Yeah, but as I mentioned you seem a little bit too focused on the desktop architectures. Reality may bite me for the couple of processors sitting on my desk but the most successful and widely available processor architecture doesn't support unaligned stuff and as you mentioned it did so *silently* back in the day. How do you treat that part of reality?

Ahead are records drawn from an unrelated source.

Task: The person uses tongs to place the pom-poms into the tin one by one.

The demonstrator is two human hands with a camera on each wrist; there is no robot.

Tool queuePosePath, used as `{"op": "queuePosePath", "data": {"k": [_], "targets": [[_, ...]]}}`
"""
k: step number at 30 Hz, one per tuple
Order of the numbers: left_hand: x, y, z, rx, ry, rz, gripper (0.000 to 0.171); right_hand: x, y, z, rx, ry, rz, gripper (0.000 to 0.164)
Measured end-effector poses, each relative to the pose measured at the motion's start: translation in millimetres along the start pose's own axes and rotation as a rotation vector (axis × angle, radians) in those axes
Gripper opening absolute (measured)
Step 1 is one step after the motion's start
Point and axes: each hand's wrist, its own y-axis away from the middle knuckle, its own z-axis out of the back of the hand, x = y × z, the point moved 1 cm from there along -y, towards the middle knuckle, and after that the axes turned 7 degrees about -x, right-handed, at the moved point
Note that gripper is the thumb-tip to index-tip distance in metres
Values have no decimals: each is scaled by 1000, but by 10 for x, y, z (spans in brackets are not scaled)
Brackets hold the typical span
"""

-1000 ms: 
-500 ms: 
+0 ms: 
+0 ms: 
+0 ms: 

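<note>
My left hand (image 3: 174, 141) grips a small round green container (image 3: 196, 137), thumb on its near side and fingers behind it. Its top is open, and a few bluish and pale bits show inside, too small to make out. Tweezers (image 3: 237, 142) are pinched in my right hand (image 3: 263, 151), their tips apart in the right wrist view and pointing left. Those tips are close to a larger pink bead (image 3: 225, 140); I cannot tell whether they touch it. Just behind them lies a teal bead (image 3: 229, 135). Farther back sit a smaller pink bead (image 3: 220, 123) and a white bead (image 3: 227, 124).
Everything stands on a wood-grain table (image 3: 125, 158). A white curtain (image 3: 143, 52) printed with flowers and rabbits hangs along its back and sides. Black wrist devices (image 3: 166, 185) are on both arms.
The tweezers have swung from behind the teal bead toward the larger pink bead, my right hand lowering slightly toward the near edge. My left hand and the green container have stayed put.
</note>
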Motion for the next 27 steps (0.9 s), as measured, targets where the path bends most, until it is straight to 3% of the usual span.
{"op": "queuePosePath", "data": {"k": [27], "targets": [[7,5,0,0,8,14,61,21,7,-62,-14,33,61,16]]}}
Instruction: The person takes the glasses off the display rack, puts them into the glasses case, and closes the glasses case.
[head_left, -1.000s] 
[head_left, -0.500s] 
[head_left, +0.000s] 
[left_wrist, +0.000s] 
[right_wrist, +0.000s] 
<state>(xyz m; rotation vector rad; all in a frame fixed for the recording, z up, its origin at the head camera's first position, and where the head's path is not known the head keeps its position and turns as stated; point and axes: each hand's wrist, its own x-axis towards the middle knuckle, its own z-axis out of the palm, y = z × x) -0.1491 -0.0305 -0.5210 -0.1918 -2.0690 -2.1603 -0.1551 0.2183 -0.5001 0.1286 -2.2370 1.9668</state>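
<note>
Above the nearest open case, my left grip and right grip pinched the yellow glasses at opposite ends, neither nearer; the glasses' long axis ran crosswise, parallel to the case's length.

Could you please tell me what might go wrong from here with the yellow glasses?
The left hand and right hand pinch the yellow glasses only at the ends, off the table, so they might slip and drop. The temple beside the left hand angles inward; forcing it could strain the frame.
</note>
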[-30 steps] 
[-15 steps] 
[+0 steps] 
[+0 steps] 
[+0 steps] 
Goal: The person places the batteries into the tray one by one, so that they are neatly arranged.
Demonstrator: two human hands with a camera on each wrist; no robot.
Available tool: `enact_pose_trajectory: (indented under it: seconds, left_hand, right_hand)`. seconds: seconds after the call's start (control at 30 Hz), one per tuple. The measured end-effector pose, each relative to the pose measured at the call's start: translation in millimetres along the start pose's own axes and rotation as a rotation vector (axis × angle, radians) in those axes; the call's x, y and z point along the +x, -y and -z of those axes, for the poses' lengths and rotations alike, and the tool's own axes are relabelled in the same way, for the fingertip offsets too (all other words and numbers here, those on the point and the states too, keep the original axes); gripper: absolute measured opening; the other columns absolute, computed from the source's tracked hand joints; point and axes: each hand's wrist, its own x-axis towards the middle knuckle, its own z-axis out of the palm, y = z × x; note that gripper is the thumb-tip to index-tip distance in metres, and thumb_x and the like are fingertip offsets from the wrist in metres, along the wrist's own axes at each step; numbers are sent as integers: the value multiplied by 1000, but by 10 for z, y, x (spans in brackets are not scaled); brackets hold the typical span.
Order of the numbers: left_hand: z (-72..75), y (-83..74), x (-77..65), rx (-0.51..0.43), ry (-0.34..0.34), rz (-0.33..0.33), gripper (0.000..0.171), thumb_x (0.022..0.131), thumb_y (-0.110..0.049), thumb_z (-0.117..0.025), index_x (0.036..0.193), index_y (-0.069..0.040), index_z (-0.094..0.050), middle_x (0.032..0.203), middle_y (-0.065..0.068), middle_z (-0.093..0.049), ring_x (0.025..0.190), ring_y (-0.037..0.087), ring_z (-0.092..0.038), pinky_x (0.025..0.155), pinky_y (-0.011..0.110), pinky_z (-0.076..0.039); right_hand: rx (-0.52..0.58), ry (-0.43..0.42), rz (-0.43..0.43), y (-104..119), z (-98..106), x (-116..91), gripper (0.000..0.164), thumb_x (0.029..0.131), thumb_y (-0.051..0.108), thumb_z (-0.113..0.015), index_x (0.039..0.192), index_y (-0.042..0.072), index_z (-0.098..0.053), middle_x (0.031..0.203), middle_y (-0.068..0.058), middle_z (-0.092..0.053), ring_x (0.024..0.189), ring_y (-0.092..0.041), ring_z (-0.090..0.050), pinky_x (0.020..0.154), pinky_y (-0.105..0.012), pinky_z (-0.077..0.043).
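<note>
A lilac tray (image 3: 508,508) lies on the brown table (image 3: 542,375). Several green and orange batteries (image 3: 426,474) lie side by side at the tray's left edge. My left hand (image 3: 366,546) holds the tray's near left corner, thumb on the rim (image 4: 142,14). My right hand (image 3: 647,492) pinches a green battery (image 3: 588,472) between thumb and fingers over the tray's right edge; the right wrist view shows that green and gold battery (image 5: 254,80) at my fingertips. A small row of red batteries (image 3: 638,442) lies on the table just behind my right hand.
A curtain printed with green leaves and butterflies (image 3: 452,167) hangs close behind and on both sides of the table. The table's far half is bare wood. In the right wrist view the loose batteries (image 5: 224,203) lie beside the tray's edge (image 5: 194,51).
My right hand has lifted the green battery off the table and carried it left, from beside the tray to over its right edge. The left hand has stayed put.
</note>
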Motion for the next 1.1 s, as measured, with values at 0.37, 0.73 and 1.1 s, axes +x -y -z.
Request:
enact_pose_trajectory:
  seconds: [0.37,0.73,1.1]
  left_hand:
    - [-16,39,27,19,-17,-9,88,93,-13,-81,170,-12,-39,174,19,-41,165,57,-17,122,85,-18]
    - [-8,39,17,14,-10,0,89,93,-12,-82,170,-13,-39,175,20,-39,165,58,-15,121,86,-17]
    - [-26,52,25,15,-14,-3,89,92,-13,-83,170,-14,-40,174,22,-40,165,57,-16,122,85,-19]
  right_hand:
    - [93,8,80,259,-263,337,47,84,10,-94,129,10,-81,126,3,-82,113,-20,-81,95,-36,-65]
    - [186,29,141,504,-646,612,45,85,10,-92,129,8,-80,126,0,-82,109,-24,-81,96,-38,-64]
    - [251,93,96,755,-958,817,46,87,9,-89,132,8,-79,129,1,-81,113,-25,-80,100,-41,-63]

>Total and utter bullshit.
>
>It's totally trivial and common to generate unaligned
>addresses in C, and it happens all the time. All you need
>is just some dynamic data, and you get things like
>
>
>struct packet {
>uint16_t len;
>unsigned char data[];
>};
>
>...
>len = htons(packet->len);
>next = (struct packet *)(len + 2 + (char *)packet);
>...
>
>
>Which is not at all an unusual kind of thing to do for
>incoming data. It's things like this that happen all the
>time for streaming protocols - the data you get is not
>necessarily at all naturally aligned. In fact, maybe it's
>aligned "within" the stream, but the stream itself may be
>coming in with headers that cause the contents to not be
>aligned in memory where you've read them.
I know! But as I mentioned I didn't want to talk about wire-protocols and the like because the OS will take the flak of the unalignment for me and I'll get nice properly aligned data on my side of the fence. Also user-level network code is quickly moving away from C/C++ and into Java and other managed languages, something I am profundly grateful of because of the lower possibility of introducing dumb security bugs in those languages.
>Next you'll tell me that things like this don't matter.
They do, but not for user-level applications. For OSes they certainly do but OSes are not written like user level applications, nor are they designed like them.
>Anyway, I'm not interested. I've seen code like that. I've
>even written it. And if I want code to be portable, I
>either add extra portability crap ("get_unaligned()") or
>if I have control over the protocol or disk layout I might
>add padding by hand, but the fact is, most people wouldn't
>even bother. Few enough projects really even care about
>anything but x86 these days.
Which projects? The ones you use on your desktops or the ones running on your cellphone? Or inside your car? The latter do they definetely do.
>But let's just agree to disagree. I just wish you wouldn't
>come up with these totally ludicrous arguments that
>you can't even generate unaligned data in the first place.
>That's just idiocy.
>
>Next you'll tell me that C-like programming languages are
>"unusual", and that people don't use casts. Bah.
People use casts, people do a lot of casts often moving inside the 'undefined behaviour' without even knowing they do. Look at how many application needed clean-up just because they assumed that sizeof(int) == sizeof(void *). What I was really trying to point to is that unaligned stuff is here to stay, mostly because of hardware, but user-level applications should steer away from it unless people wants to do the whole "Let's adapt to 64-bit pointers" again when they have to move to another architecture.